» **What you will do**
Please output every line of the material as it stands, without the pictures.

****************

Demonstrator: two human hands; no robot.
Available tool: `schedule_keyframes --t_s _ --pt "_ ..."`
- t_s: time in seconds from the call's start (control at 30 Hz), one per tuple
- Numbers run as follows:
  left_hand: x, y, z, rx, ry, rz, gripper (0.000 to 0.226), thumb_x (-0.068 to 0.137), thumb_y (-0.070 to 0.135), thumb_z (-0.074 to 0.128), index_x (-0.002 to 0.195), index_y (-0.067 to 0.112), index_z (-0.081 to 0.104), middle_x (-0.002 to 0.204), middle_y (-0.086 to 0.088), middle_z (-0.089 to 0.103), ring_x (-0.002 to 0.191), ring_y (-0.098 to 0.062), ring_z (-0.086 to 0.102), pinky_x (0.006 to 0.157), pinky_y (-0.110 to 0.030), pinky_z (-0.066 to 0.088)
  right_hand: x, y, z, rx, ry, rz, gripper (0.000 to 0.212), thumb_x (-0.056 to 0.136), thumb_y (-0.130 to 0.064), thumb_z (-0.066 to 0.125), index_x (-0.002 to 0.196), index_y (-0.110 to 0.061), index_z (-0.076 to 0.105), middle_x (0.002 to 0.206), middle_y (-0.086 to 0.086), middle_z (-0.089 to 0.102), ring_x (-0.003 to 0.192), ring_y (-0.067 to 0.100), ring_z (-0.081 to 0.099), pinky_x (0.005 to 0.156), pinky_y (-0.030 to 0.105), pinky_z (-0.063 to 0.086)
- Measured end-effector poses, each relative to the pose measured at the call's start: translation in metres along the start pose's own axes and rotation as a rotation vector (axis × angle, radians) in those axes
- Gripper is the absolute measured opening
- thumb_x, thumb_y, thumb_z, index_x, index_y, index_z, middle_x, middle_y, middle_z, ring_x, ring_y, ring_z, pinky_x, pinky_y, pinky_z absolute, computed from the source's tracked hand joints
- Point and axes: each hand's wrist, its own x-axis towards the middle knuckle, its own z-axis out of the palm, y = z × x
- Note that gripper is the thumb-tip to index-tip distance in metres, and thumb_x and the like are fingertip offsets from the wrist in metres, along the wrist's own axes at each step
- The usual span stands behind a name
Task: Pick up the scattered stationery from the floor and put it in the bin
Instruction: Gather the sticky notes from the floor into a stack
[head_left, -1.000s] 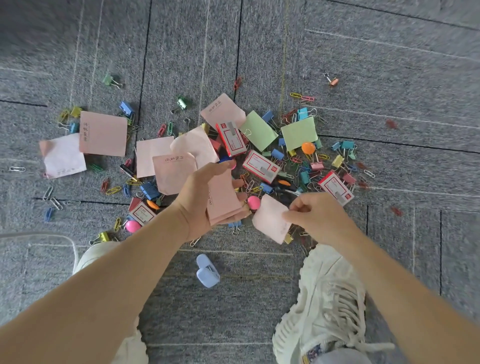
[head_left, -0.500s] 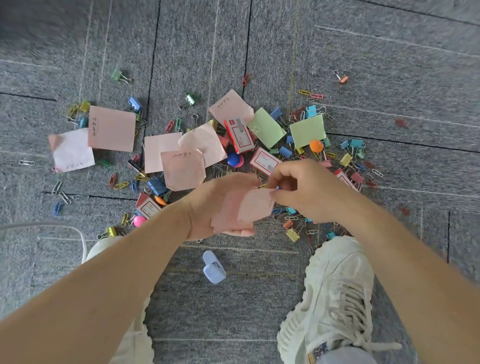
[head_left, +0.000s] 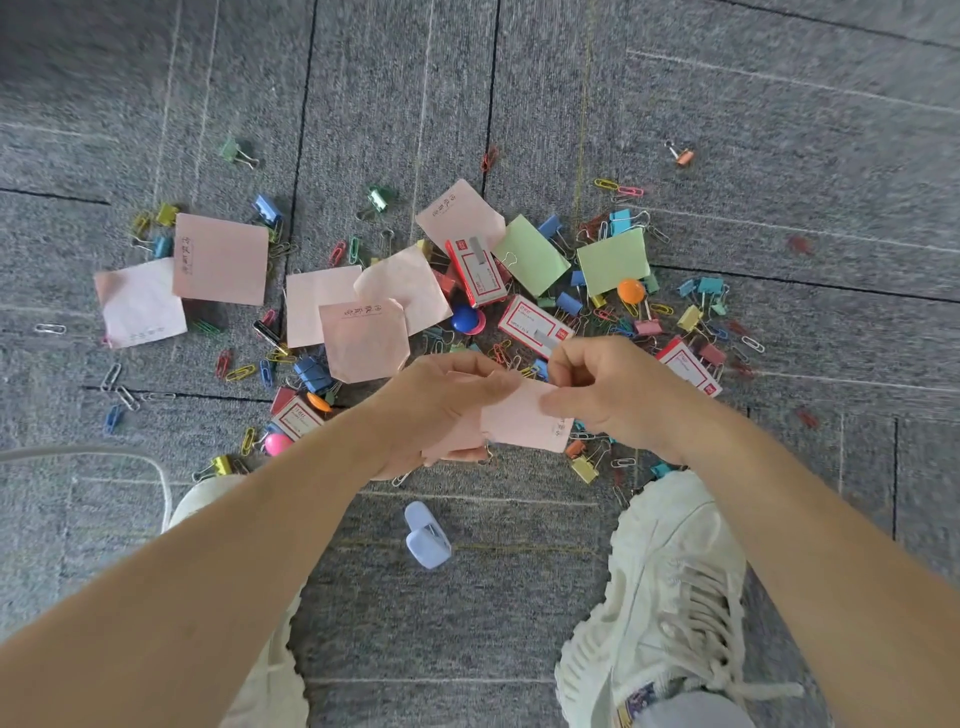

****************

» **Answer for the task**
Demonstrator: two human hands; no robot.
Available tool: `schedule_keyframes --t_s _ --pt "_ ..."`
- t_s: time in seconds from the call's start (control at 30 Hz), one per tuple
- Numbers run as follows:
  left_hand: x, y, z, rx, ry, rz, gripper (0.000 to 0.226), thumb_x (-0.068 to 0.137), thumb_y (-0.070 to 0.135), thumb_z (-0.074 to 0.128), index_x (-0.002 to 0.195), index_y (-0.067 to 0.112), index_z (-0.081 to 0.104), middle_x (-0.002 to 0.204), middle_y (-0.086 to 0.088), middle_z (-0.089 to 0.103), ring_x (-0.002 to 0.191), ring_y (-0.098 to 0.062), ring_z (-0.086 to 0.102), pinky_x (0.006 to 0.157), pinky_y (-0.110 to 0.030), pinky_z (-0.066 to 0.088)
  right_hand: x, y, z, rx, ry, rz, gripper (0.000 to 0.212), thumb_x (-0.056 to 0.136), thumb_y (-0.130 to 0.064), thumb_z (-0.066 to 0.125), index_x (-0.002 to 0.196), index_y (-0.110 to 0.061), index_z (-0.076 to 0.105), middle_x (0.002 to 0.206), middle_y (-0.086 to 0.086), middle_z (-0.089 to 0.102), ring_x (-0.003 to 0.192), ring_y (-0.067 to 0.100), ring_z (-0.081 to 0.099), pinky_x (0.005 to 0.156), pinky_y (-0.030 to 0.105), pinky_z (-0.063 to 0.086)
- Measured end-effector poses, each relative to the pose measured at the call's start: translation in metres along the start pose's own axes and rotation as a rotation vector (axis × angle, radians) in those axes
- Gripper is the absolute measured opening
- thumb_x, thumb_y, thumb_z, index_x, index_y, index_z, middle_x, middle_y, middle_z, ring_x, ring_y, ring_z, pinky_x, pinky_y, pinky_z absolute, computed from the source's tracked hand joints
- Point and axes: each hand's wrist, its own x-axis towards the middle knuckle, its own z-axis out of the palm, y = z × x
- Note that gripper is the thumb-tip to index-tip distance in metres, and thumb_x and the like are fingertip offsets from the wrist in metres, along the wrist's own axes at each step
- The usual span stands behind a name
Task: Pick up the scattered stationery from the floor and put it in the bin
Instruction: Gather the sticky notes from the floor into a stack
[head_left, -1.000s] 
[head_left, -0.500s] 
[head_left, +0.000s] 

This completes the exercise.